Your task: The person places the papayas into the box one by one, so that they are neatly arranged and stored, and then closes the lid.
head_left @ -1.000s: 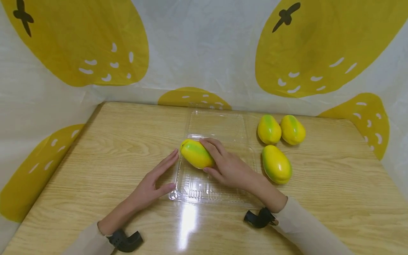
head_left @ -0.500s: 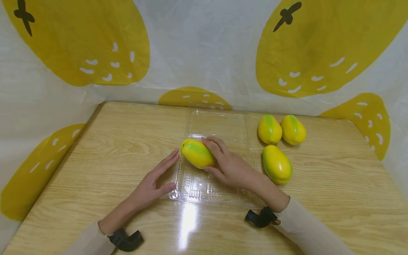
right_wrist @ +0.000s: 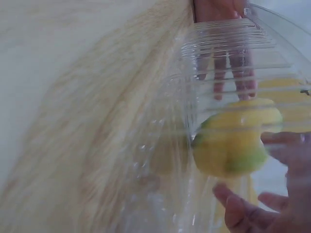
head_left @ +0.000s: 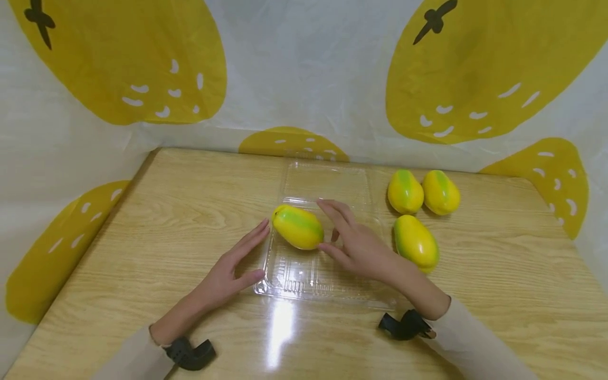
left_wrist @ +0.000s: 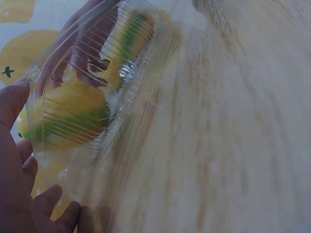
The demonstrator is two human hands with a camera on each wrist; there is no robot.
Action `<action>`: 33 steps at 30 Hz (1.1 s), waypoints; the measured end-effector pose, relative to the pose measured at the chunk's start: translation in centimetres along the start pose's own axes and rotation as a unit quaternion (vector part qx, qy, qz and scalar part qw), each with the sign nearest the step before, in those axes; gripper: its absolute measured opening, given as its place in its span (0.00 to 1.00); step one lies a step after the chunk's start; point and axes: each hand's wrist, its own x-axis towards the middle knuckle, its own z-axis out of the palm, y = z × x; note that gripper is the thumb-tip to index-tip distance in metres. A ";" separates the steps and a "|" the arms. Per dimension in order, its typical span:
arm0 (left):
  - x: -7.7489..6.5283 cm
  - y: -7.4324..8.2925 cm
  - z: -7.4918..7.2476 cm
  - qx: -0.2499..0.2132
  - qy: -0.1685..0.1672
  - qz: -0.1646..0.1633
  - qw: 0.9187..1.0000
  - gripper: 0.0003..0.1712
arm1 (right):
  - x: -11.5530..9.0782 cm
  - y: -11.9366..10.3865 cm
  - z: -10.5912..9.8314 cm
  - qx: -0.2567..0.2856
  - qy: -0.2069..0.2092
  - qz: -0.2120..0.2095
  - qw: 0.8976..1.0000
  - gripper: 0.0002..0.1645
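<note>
A yellow papaya with a green stripe [head_left: 298, 227] lies on its side in the left part of a clear plastic clamshell box [head_left: 304, 287], whose lid [head_left: 328, 182] is folded back behind it. My right hand [head_left: 358, 248] is at the papaya's right end, fingers spread and mostly off the fruit; the thumb tip is close to it, and I cannot tell if it touches. My left hand [head_left: 228, 272] is by the box's left edge, fingers straight, thumb at the front corner. Through the clear wall the left wrist view shows the papaya [left_wrist: 68, 119].
Three more papayas stand on the wooden table [head_left: 190, 211] right of the box: two at the back, one papaya [head_left: 405, 191] beside another papaya [head_left: 442, 192], and a nearer papaya [head_left: 416, 241] close to my right forearm. A fruit-printed cloth [head_left: 304, 79] hangs behind the table.
My right hand has loosened its grip on the papaya and drawn a little to the right, fingers opening. The papaya stays in the box. My left hand keeps its place.
</note>
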 end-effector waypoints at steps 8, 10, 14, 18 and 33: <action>0.2 0.2 0.0 -0.003 0.001 0.005 1.000 0.44 | -1.5 -0.3 -1.6 0.002 0.014 0.035 0.999 0.47; 0.1 0.1 0.0 -0.001 0.001 0.005 1.000 0.44 | -1.9 -0.2 -2.0 0.009 0.030 0.030 0.999 0.47; 0.0 0.2 -0.1 0.002 0.001 0.001 1.000 0.43 | -2.7 0.1 -2.8 0.017 0.075 0.006 0.997 0.45; 0.0 0.2 -0.1 0.001 0.000 0.002 1.000 0.43 | -3.5 0.5 -3.3 0.012 0.114 -0.013 0.993 0.43; 0.0 0.0 0.1 -0.003 0.001 0.004 1.000 0.43 | -6.6 0.8 -4.8 -0.006 0.243 0.040 0.969 0.33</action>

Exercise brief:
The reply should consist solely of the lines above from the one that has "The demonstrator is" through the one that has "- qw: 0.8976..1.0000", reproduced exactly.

Response to the exercise:
The demonstrator is two human hands with a camera on each wrist; there is no robot.
Action `<action>`: 33 steps at 30 Hz (1.1 s), waypoints; the measured end-effector pose, relative to the pose measured at the chunk's start: translation in centimetres along the start pose's own axes and rotation as a unit quaternion (vector part qx, qy, qz and scalar part qw), each with the sign nearest the step before, in those axes; gripper: its absolute measured opening, given as its place in its span (0.00 to 1.00); step one lies a step after the chunk's start; point and axes: each hand's wrist, its own x-axis towards the middle knuckle, its own z-axis out of the palm, y = z × x; note that gripper is the thumb-tip to index-tip distance in metres. A ";" separates the steps and a "|" the arms. Per dimension in order, its typical span:
arm0 (left):
  - x: -7.7489..6.5283 cm
  - y: -7.4324..8.2925 cm
  - z: -7.4918..7.2476 cm
  - qx: -0.2499..0.2132
  - qy: -0.1685..0.1672
  - qz: -0.1646..0.1633
  - qw: 0.9187..1.0000
  - gripper: 0.0003..0.1712
arm1 (right):
  - x: -11.5530..9.0782 cm
  - y: -11.9366..10.3865 cm
  - z: -10.5912..9.8314 cm
  - qx: -0.2567..0.2856
  - qy: -0.2069..0.2092
  - qz: -0.2120..0.2095
  - qw: 0.8976..1.0000

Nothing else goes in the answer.